Directions –
Collect every line below that contains the word "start".

Provided material –
........
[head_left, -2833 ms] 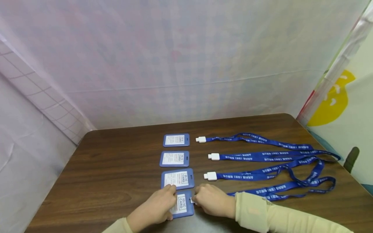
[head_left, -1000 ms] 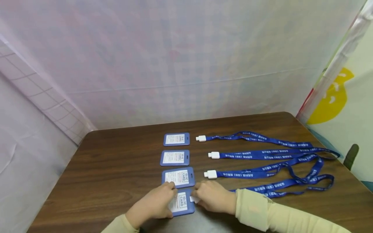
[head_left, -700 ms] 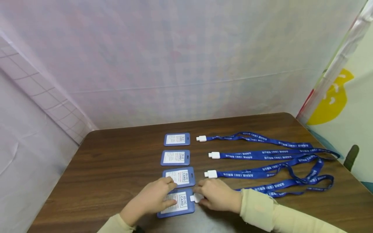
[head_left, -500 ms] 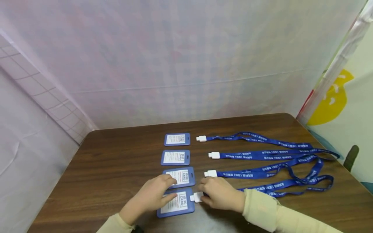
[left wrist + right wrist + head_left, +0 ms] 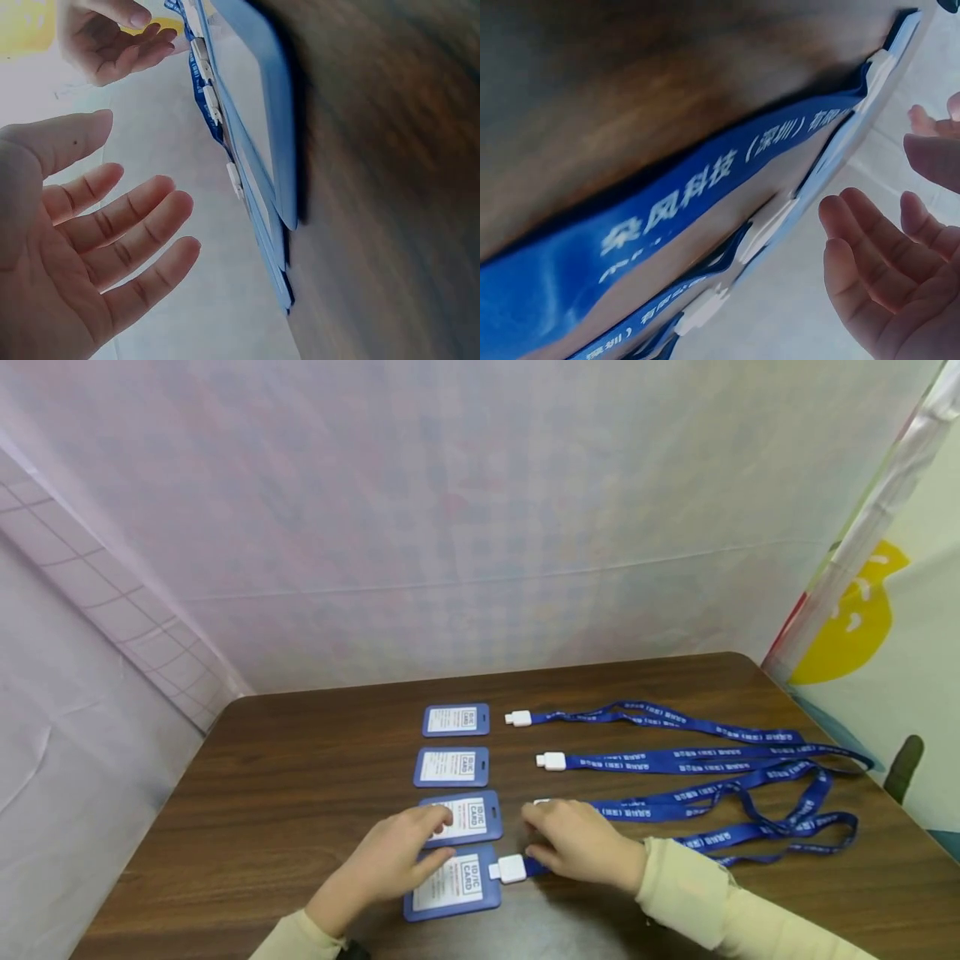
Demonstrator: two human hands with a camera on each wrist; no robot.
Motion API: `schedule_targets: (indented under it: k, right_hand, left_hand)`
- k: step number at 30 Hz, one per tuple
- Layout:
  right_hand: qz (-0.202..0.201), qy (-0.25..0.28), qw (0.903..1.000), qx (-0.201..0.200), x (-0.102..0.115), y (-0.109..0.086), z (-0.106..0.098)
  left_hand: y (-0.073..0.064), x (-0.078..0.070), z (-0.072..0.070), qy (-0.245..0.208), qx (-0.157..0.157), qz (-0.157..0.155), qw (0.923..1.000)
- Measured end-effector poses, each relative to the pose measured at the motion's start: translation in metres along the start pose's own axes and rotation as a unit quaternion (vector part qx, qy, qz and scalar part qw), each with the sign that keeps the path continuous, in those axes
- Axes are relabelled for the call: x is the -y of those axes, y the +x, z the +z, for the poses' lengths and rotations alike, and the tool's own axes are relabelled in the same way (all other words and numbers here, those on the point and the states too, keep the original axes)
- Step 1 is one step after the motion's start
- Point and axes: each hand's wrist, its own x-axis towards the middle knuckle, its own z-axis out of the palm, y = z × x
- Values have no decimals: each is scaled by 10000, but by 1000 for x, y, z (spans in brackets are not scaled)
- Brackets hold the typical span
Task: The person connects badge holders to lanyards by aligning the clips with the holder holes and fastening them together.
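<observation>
Four blue ID card holders lie in a column on the brown table [image 5: 285, 793]. The nearest holder [image 5: 452, 887] has a white lanyard clip [image 5: 512, 868] joined to its right end. My left hand [image 5: 442, 835] hovers with relaxed fingers over the gap between this holder and the third holder [image 5: 468, 817]. In the left wrist view the left hand [image 5: 127, 225] shows an empty palm beside the holders' edges [image 5: 262, 97]. My right hand [image 5: 534, 833] hovers over the third lanyard's clip [image 5: 542, 802], mostly hiding it. The right hand [image 5: 877, 255] holds nothing, beside a blue strap [image 5: 705, 184].
Two more holders [image 5: 451, 767] [image 5: 455, 720] lie farther back, each facing a loose white clip [image 5: 551, 762] [image 5: 517, 719]. Blue lanyard straps [image 5: 712, 760] loop across the table's right side. A white sheet [image 5: 450, 527] closes off the back and left.
Both hands have let go of the nearest holder and its clip, which now lie joined on the table. The hands have lifted and shifted back toward the third holder and third clip.
</observation>
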Motion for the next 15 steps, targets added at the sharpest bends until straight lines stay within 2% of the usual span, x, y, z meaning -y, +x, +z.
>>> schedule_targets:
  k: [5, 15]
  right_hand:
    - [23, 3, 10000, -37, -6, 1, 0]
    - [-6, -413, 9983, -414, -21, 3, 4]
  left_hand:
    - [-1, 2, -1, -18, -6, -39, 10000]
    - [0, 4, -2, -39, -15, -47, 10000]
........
Exercise result –
- Measured end-effector poses, each relative to the pose measured at the motion's start: translation in metres along the start pose's own axes and rotation as a unit quaternion (vector part qx, qy, qz and scalar part qw), each with the sign that keeps the path continuous, in those axes
- Step 1 is one step after the motion's start

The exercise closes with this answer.